■ **What is being asked**:
Before you return the entries below, strip out the pictures and keep all else exact.

Records from a data source:
Start of Block

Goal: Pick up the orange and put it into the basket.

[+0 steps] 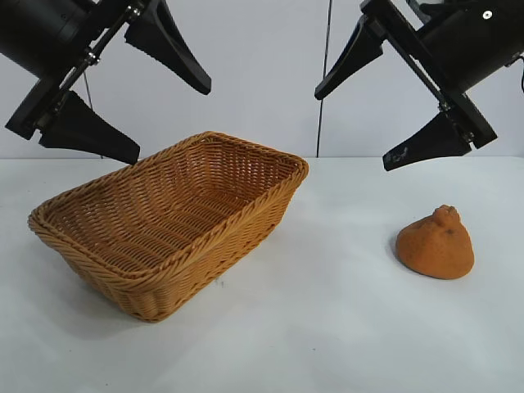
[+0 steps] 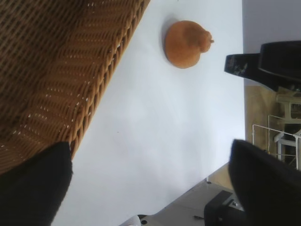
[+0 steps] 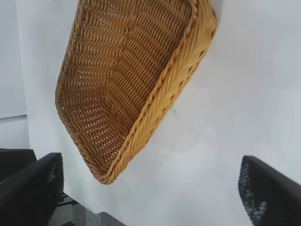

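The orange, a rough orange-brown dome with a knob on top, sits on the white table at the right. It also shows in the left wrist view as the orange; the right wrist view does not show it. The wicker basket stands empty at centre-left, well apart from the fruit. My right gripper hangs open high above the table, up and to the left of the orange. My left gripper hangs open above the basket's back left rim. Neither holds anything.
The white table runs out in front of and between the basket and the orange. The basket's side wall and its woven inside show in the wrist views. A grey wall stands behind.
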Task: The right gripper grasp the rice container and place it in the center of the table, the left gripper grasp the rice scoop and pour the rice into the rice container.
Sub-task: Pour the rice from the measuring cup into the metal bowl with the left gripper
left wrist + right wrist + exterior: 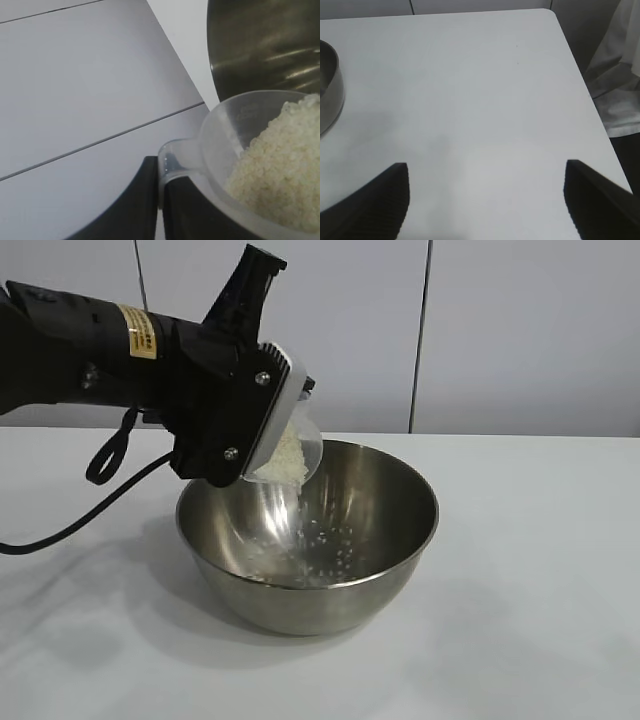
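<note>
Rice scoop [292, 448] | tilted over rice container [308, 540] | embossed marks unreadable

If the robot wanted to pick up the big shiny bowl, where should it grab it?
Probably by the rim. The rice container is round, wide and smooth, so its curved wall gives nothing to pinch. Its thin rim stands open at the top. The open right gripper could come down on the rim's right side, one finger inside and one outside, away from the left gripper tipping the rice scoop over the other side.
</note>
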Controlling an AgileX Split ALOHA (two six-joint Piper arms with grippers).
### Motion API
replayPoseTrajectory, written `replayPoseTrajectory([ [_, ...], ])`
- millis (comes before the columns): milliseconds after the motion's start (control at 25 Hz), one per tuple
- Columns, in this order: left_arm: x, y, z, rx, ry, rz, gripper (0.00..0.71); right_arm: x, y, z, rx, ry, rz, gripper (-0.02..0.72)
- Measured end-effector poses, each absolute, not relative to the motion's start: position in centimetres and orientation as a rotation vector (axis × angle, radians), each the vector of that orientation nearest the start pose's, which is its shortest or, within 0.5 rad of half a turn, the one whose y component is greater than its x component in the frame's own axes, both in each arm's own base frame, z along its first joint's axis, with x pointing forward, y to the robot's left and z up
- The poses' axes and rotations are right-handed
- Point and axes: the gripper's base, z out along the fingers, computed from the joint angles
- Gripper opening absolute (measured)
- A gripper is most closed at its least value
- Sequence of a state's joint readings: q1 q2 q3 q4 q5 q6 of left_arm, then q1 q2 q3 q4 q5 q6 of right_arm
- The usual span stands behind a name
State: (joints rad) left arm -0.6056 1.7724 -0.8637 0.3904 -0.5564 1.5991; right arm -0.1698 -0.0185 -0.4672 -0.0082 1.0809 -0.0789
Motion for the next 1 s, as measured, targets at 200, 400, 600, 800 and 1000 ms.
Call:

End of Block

■ **Answer for the task**:
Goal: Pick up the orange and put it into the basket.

[+0 steps] 
[+0 steps] 
[+0 steps] 

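The orange, a rough orange-brown dome with a knob on top, sits on the white table at the right. It also shows in the left wrist view as the orange; the right wrist view does not show it. The wicker basket stands empty at centre-left, well apart from the fruit. My right gripper hangs open high above the table, up and to the left of the orange. My left gripper hangs open above the basket's back left rim. Neither holds anything.
The white table runs out in front of and between the basket and the orange. The basket's side wall and its woven inside show in the wrist views. A grey wall stands behind.
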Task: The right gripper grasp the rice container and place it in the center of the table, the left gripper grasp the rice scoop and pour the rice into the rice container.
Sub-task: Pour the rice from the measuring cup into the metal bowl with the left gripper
left wrist + right wrist + exterior: 
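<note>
Rice scoop [292, 448] | tilted over rice container [308, 540] | embossed marks unreadable

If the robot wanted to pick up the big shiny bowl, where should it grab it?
Probably by the rim. The rice container is round, wide and smooth, so its curved wall gives nothing to pinch. Its thin rim stands open at the top. The open right gripper could come down on the rim's right side, one finger inside and one outside, away from the left gripper tipping the rice scoop over the other side.
</note>
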Controlling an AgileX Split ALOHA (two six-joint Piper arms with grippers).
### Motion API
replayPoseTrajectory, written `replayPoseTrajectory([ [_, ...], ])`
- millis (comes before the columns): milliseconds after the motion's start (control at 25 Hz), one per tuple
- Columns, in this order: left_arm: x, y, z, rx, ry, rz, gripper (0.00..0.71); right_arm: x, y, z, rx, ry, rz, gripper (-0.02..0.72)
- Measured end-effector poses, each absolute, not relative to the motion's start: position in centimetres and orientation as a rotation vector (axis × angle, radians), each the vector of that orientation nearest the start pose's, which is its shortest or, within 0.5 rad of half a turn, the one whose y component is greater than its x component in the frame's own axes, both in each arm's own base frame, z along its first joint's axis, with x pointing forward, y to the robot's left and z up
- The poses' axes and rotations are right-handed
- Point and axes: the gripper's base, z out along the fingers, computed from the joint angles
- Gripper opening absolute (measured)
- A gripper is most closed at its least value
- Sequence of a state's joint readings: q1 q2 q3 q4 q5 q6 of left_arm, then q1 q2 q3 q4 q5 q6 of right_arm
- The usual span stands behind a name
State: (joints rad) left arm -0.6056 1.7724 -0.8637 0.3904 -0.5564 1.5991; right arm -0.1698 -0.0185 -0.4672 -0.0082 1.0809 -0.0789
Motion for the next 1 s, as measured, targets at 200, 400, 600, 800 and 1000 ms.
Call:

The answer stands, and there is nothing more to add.